Aims. We want to investigate the molecular richness towards the envelope of I-M protostars and to compare their properties with those of low- and high-mass sources.
Methods. We have selected the isolated IM Class 0 protostar Cep E-mm to carry out an unbiased molecular survey with the IRAM 30 m telescope between 72 and 350GHz with an angular resolution lying in the range 7-34". Our goal is to obtain a census of the chemical content of the protostellar envelope. These data were complemented with NOEMA observations of the spectral bands 85.9-89.6GHz and 216.8-220.4GHz at angular resolutions of 2.3" and 1.4", respectively.

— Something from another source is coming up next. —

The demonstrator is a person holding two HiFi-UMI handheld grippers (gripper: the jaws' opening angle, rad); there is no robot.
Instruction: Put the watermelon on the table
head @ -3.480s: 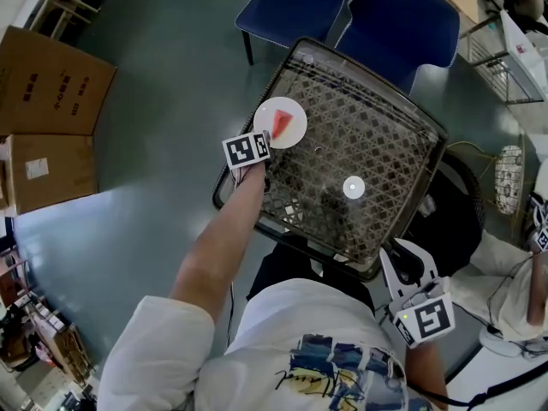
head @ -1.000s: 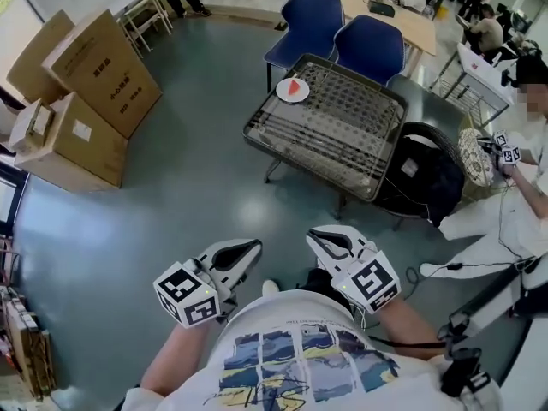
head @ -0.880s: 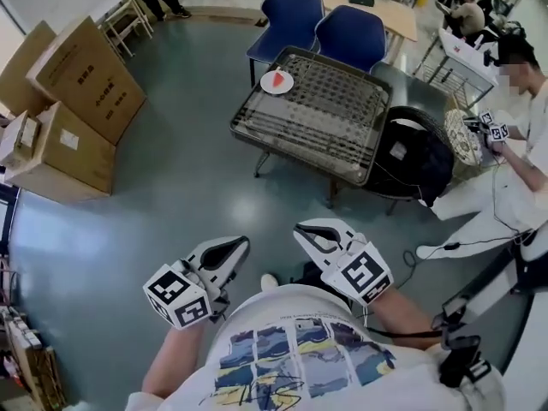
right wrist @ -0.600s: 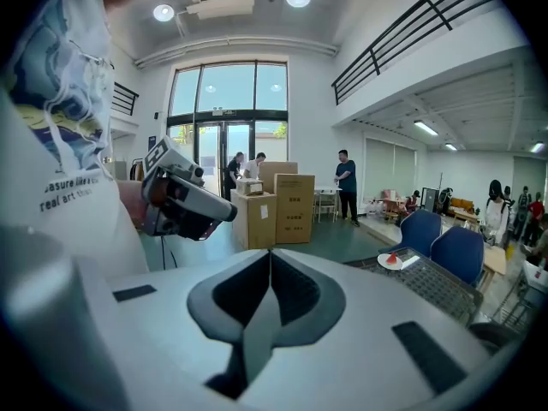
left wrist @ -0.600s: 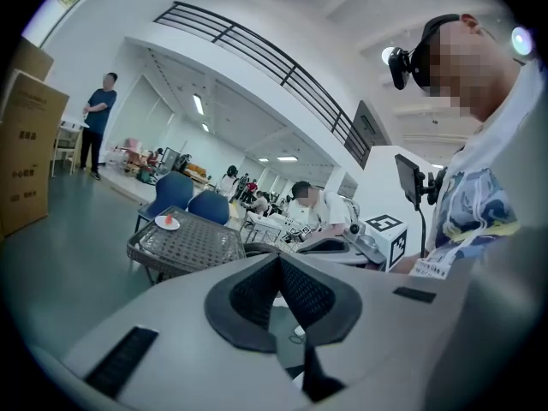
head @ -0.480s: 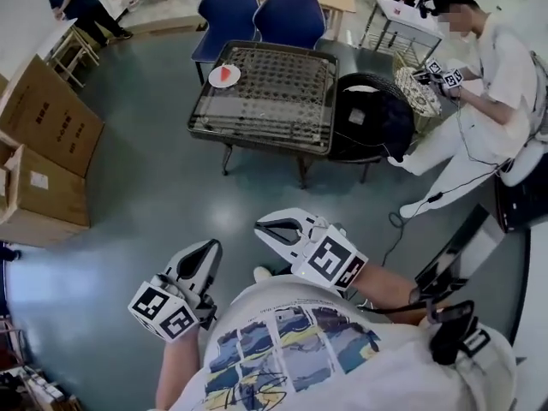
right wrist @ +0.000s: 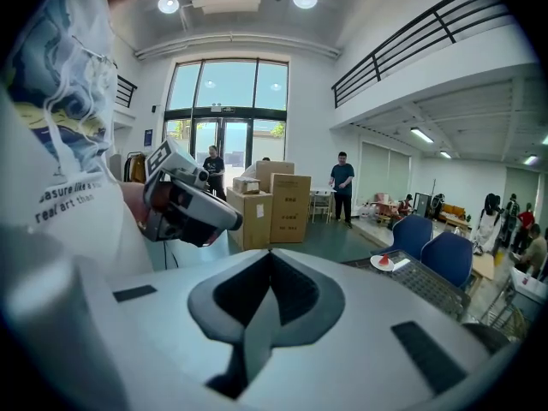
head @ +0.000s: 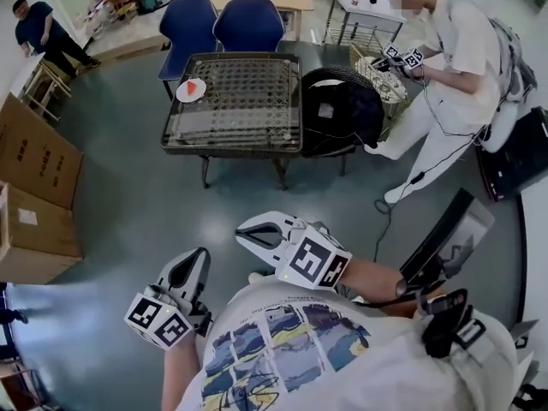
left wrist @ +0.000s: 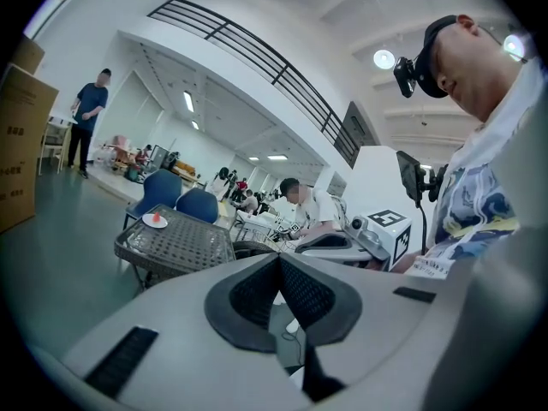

Results. The 30 m spectra show bright emission of O- and N-bearing complex organic molecules (COMs): CH₃OH and its rare isotopologues CH₂DOH and ¹³CH₃OH, CH₃CHO, CH₃OCH₃, CH₃COCH₃, HCOOH, HCOOCH₃, H₂CCO, NH₂CHO, CH₃CN, C₂H₃CN, C₂H₅CN, HNCO and H₂CO. We identify up to three components in the spectral signature of COMs: an extremely broad line (eBL) component associated with the outflowing gas (FWHM>7km/s), a narrow line (NL) component (FWHM<3km/s) associated with the cold envelope, and a broad line (BL) component (FWHM~=5.5km/s) which traces the signature of a hot corino. The eBL and NL components are detected only in molecular transitions of low excitation and dominate the emission of CH₃OH. The BL component is detected in highly excited gas (E_up > 100 K). The NOEMA observations reveal Cep E-mm as a binary protostellar system, whose components, Cep E-A and Cep E-B, are separated by ~=1.7". Cep E-A dominates the core continuum emission and powers the long-studied, well-known, high-velocity jet associated with HH377. The lower flux source Cep E-B powers another high-velocity molecular jet, reaching velocities of ~=80km/s, which propagates in a direction close to perpendicular with respect to the Cep E-A jet. Our interferometric maps show that the emission of COMs arises from a region of ~=0.7"size around Cep E-A, and corresponds to the BL component detected with the IRAM 30 m telescope. On the contrary, no COM emission is detected towards Cep E-B. We have determined the rotational temperature (T_rot) and the molecular gas column densities from a simple population diagram analysis or assuming a given excitation temperature. Rotational temperatures of COMs emission were found to lie in the range 20-40K with column densities ranging from a few times 10¹⁵cm^–2 for O-bearing species, down to a few times 10¹⁴cm^–2 for N-bearing species. Molecular abundances are similar to those measured towards other low- and intermediate-mass protostars. Ketene (H₂CCO) appears as an exception, as it is found significantly more abundant towards Cep E-A. High-mass hot cores are significantly less abundant in methanol and N-bearing species are more abundant by two to three orders of magnitude.
Conclusions. Cep E-mm reveals itself as a binary protostellar system with a strong chemical differentiation between both cores. Only the brightest component of the binary is associated with a hot corino. Its properties are similar to those of low-mass hot corinos.